- Exercise:
Please write out the entire listing below exactly, excluding its pictures.

'''

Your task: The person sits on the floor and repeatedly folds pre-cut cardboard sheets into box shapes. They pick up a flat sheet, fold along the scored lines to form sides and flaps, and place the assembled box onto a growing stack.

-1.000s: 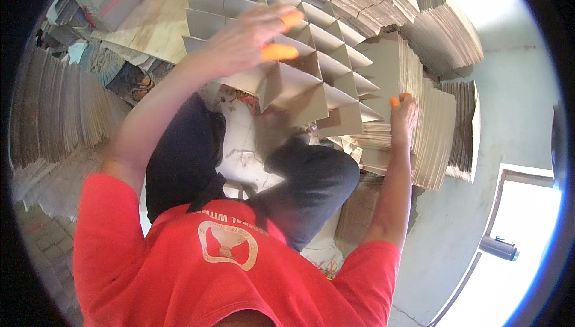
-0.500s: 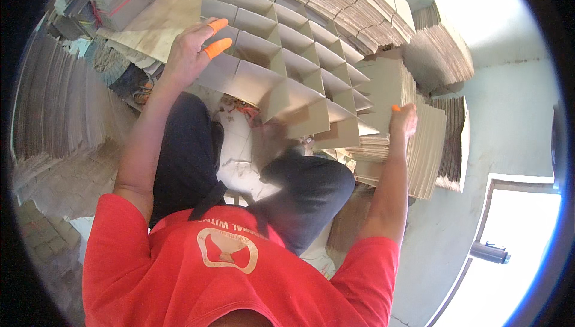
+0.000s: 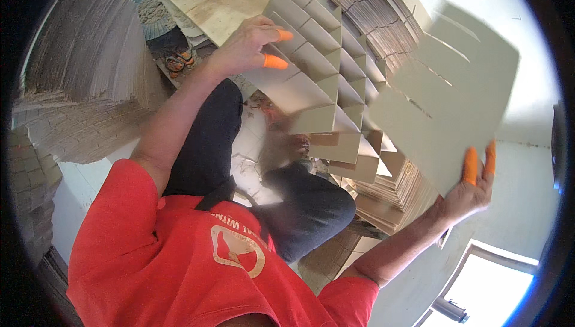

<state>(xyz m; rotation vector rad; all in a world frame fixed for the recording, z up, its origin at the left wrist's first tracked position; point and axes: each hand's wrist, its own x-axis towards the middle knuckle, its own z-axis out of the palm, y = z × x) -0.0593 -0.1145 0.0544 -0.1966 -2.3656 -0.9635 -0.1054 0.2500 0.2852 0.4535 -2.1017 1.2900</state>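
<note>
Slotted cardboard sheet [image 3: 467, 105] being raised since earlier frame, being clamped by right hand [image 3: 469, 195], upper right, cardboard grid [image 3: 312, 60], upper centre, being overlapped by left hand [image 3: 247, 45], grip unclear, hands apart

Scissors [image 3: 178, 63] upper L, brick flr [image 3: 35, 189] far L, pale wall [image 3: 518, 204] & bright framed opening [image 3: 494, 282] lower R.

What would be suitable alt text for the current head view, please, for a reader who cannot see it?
A person's right hand holds up a slotted cardboard sheet, while the left hand is at the left side of a cardboard divider grid. More cardboard is stacked at far left and beyond the grid.
</note>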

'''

- Result of this exercise:
Your task: The person sits on the floor and repeatedly folds pre-cut cardboard sheets into box shapes. They pick up a flat sheet, fold along the scored lines to form sides and flaps, and place the assembled box onto a growing stack.

-1.000s: 
-0.500s: 
+0.000s: 

<state>(xyz m; rotation vector rad; all in a world frame fixed for the recording, z up, its origin at the left wrist's first tracked position; point and axes: each hand's wrist, its own x-axis towards the middle knuckle, its own z-axis out of the palm, y = z × x) -0.0593 -0.1145 0.0544 -0.1966 -2.3656 -0.9635 -0.1054 0.2500 0.2852 0.4535 -2.1017 1.2900</state>
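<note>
Slotted cardboard sheet [image 3: 467, 105] being raised since earlier frame, being clamped by right hand [image 3: 469, 195], upper right, cardboard grid [image 3: 312, 60], upper centre, being overlapped by left hand [image 3: 247, 45], grip unclear, hands apart

Scissors [image 3: 178, 63] upper L, brick flr [image 3: 35, 189] far L, pale wall [image 3: 518, 204] & bright framed opening [image 3: 494, 282] lower R.

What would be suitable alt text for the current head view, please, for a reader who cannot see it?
A person's right hand holds up a slotted cardboard sheet, while the left hand is at the left side of a cardboard divider grid. More cardboard is stacked at far left and beyond the grid.
</note>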

What appears above is the complete answer to the exercise.